PROBLEM DETAILS - Set out exactly, line by line, the stretch of data below that begins at the line containing "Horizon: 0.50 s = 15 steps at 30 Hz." and ends at the line containing "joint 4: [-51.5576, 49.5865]", with both ends kept.

(Collected data entries)
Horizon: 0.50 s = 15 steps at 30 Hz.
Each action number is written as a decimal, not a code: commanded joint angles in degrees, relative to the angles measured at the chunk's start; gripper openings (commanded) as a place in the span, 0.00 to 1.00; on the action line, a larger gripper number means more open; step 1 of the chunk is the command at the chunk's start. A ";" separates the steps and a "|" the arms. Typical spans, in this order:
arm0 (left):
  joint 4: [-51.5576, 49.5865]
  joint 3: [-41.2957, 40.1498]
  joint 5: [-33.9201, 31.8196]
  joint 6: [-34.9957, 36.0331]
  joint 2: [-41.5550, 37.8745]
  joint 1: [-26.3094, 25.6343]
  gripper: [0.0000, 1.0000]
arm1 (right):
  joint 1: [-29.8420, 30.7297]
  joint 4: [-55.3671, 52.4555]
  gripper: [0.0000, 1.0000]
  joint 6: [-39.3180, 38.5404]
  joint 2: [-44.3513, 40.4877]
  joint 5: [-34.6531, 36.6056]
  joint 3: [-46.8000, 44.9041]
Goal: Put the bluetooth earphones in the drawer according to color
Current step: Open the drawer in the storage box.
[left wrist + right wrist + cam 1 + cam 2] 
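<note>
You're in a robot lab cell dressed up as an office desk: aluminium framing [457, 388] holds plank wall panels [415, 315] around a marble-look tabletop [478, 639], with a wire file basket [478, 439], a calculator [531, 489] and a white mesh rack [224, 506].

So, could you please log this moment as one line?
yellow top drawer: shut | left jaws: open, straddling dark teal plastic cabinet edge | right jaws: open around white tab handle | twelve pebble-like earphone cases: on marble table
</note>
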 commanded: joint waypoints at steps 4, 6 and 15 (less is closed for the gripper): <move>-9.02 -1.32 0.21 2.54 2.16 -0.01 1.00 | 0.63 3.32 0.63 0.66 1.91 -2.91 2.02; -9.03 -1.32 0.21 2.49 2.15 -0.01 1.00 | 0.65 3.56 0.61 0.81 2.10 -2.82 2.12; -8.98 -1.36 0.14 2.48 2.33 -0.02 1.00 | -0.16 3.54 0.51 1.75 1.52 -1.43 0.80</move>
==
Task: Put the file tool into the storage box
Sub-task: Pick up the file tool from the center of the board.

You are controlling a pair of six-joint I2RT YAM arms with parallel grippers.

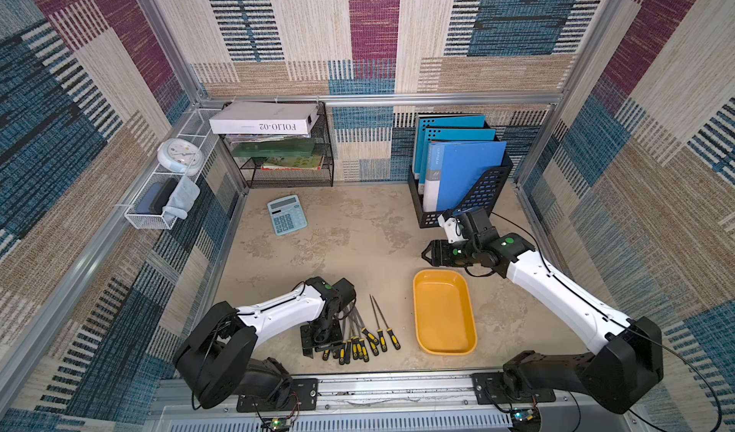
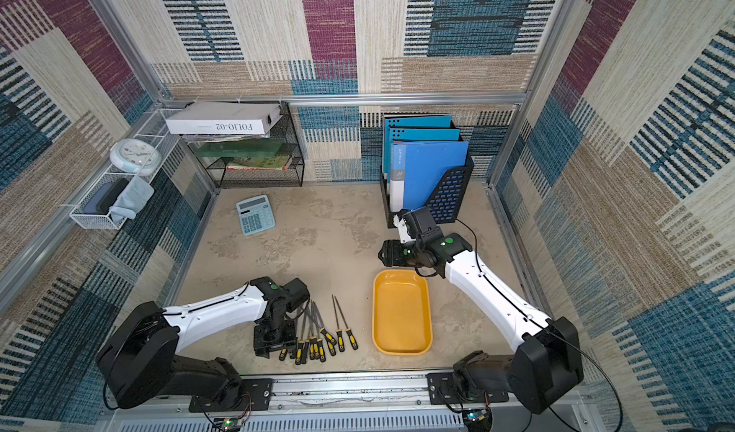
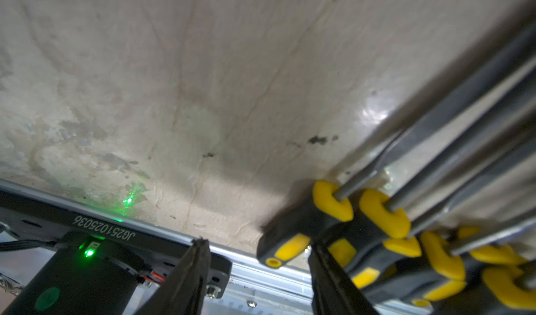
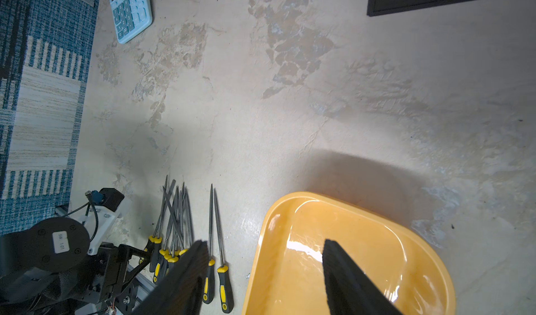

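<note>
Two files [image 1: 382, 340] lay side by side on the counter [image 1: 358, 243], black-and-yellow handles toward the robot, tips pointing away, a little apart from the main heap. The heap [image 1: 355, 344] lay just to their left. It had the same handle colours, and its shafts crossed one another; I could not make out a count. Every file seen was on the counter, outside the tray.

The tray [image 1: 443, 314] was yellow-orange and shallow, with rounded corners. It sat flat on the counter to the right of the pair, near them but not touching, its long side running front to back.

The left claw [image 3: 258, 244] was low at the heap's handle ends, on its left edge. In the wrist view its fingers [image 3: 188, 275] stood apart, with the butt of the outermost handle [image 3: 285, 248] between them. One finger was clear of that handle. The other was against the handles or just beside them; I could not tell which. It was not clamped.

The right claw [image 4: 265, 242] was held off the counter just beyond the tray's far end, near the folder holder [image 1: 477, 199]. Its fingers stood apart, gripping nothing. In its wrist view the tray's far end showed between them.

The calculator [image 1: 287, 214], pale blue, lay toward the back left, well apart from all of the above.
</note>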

ANSWER FOR THE TASK -
Horizon: 0.50 s = 15 steps at 30 Hz.
Each action number is written as a decimal, not a code: commanded joint angles in degrees, relative to the angles measured at the chunk's start; gripper openings (commanded) as a place in the span, 0.00 to 1.00; on the action line, a larger gripper number means more open; step 1 of the chunk is the command at the chunk's start. A ";" separates the steps and a "|" the arms. Typical spans, in this order:
arm0 (left):
  joint 4: [-51.5576, 49.5865]

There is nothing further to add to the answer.